Analytical support for protein formulation development
Physical and chemical instabilities are the most challenging tasks in the development of protein therapeutics. The molecular structure of protein is delicate in nature compared to small molecule drugs and is highly sensitive to environmental changes and stresses. Ensuring native-like higher order structure in a biologic drug is essential because the overall conformation not only defines the stability and biological activity, but also the efficacy and safety.
SSCI offers analytical services in support of protein drug development at different stages and provides data to meet the expectations outlined in the ICH Q6B specifications. A number of techniques (e.g., freeze-drying and spray drying) are utilized for solid state protein formulation development.
SSCI evaluates the physical stability of protein in various formulation excipients such as ionic strength, buffers, pH, surfactants, sugars, salts, antioxidants, and amino acids on the physicochemical properties of the protein.
- Gel permeation chromatography (GPC) and size exclusion chromatography (SEC) coupled with a static-light-scattering (SLS) detector are commonly used techniques for detecting and quantifying protein aggregation.
- Nano-DSC is a powerful analytical technique that is used to monitor conformational stability of biologics in their formulations.
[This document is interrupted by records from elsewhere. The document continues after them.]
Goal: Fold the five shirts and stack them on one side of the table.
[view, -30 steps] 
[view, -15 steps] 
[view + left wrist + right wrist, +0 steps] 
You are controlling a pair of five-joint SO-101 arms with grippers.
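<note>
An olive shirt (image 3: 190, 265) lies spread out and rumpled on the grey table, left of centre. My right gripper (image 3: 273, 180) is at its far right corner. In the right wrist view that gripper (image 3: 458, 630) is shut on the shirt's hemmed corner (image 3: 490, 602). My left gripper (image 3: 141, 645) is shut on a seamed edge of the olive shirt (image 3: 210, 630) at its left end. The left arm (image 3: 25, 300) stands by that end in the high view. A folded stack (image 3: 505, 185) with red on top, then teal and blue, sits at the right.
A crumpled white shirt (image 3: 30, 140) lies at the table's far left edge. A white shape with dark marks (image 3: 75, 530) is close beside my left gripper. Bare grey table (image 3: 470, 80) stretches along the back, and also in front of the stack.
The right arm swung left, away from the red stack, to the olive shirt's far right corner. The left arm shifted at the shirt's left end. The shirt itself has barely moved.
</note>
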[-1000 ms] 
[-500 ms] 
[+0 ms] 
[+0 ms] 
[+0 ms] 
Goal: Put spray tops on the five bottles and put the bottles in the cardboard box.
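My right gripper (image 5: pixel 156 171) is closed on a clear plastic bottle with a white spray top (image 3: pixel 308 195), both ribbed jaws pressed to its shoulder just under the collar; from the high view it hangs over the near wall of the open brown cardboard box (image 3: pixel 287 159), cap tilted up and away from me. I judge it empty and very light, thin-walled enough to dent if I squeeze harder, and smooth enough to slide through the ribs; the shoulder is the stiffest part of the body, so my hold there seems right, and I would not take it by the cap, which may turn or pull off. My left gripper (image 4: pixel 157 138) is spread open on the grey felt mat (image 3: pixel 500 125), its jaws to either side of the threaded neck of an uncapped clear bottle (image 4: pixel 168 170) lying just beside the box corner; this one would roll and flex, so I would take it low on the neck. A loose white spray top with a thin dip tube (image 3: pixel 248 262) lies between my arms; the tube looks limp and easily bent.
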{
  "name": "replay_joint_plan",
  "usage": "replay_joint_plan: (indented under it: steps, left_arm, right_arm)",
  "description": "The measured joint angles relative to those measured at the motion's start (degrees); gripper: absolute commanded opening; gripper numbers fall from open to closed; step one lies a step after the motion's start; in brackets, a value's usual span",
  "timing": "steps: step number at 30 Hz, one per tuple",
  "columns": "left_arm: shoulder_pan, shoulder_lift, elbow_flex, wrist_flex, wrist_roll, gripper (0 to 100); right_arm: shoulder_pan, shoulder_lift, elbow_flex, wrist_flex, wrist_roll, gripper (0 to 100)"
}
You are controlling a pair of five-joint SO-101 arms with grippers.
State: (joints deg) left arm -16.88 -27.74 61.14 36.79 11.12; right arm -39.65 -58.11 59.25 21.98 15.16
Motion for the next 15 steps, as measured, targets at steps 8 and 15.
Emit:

Structural alterations (unfolding/aggregation) in a biologic can be detected in the form of a Tm (denaturation temperature) shift or a change in the shape of the endothermic peak (∆H and ∆Hv for domain and subunit organization)
- Dynamic light scattering (DLS) or quasi elastic light scattering (QELS) is used to evaluate the aggregation state. DLS is a non-destructive technique for the determination of size distribution of particles in the diameter range of 1 nm to 2 µm
Lyophilization process development and optimization
SSCI offers small scale lyophilization services to screen common excipients for protein stability. Testing is tailored to each client’s individual requirements.
- Formulate the protein in compatible excipients based on the physicochemical properties of the protein during preformulation screen.
- Determine the glass transition temperature of the formulation in the frozen state (Tg’) by temperature modulated differential scanning calorimetry and the collapse temperature by freeze-drying microscopy.
- Determine the optimal shelf temperatures and chamber pressures for primary and secondary drying.
- Characterize the finished lyophilized product using a variety of analytical techniques such as X-ray powder diffraction (XRPD) and polarized light microscopy (PLM) to assess crystallinity, thermogravimetry (TG) and DSC for thermal properties, scanning electron microscopy (SEM) for particle morphology, Karl Fischer titration for water content, dynamic vapor sorption/desorption for hygroscopicity testing; solid state NMR, FT-IR, and Raman spectroscopy for chemical and physical finger printing.
- Evaluate physical stability (unfolding/aggregation) of protein upon lyophilization by SEC, nano-DSC, DLS, CD, and HPLC.
Real time and accelerated stability studies
Storage stability of proteins shows a reasonably good correlation with the degree of retention of native structure of proteins and the level of hydration during drying. Other environmental conditions, including temperature, pH, ionic strength, oxygen, and protease content can cause denaturation, aggregation, degradation, and chemical modification (oxidation and deamidation). SSCI offers advanced analytical methodologies for stability evaluation.
- Physical stability assessment: Aggregation state evaluation by SEC and DLS, conformational change by nano-DSC, and solid state characterization by various analytical techniques including but not limited to XRPD, TG, DSC, SEM, SSNMR, FT-IR, and Raman.
- Chemical stability assessment: With the ultra-high resolution Q-TOF mass spectrometer and solids/liquids NMR spectrometer in conjunction with other techniques such as peptide mapping, MALDI-TOF MS, amino acid analysis, and Edman N-terminal sequencing, SSCI is capable of providing accurate mass and primary sequence of proteins, peptides, to ensure structural integrity and physicochemical identity.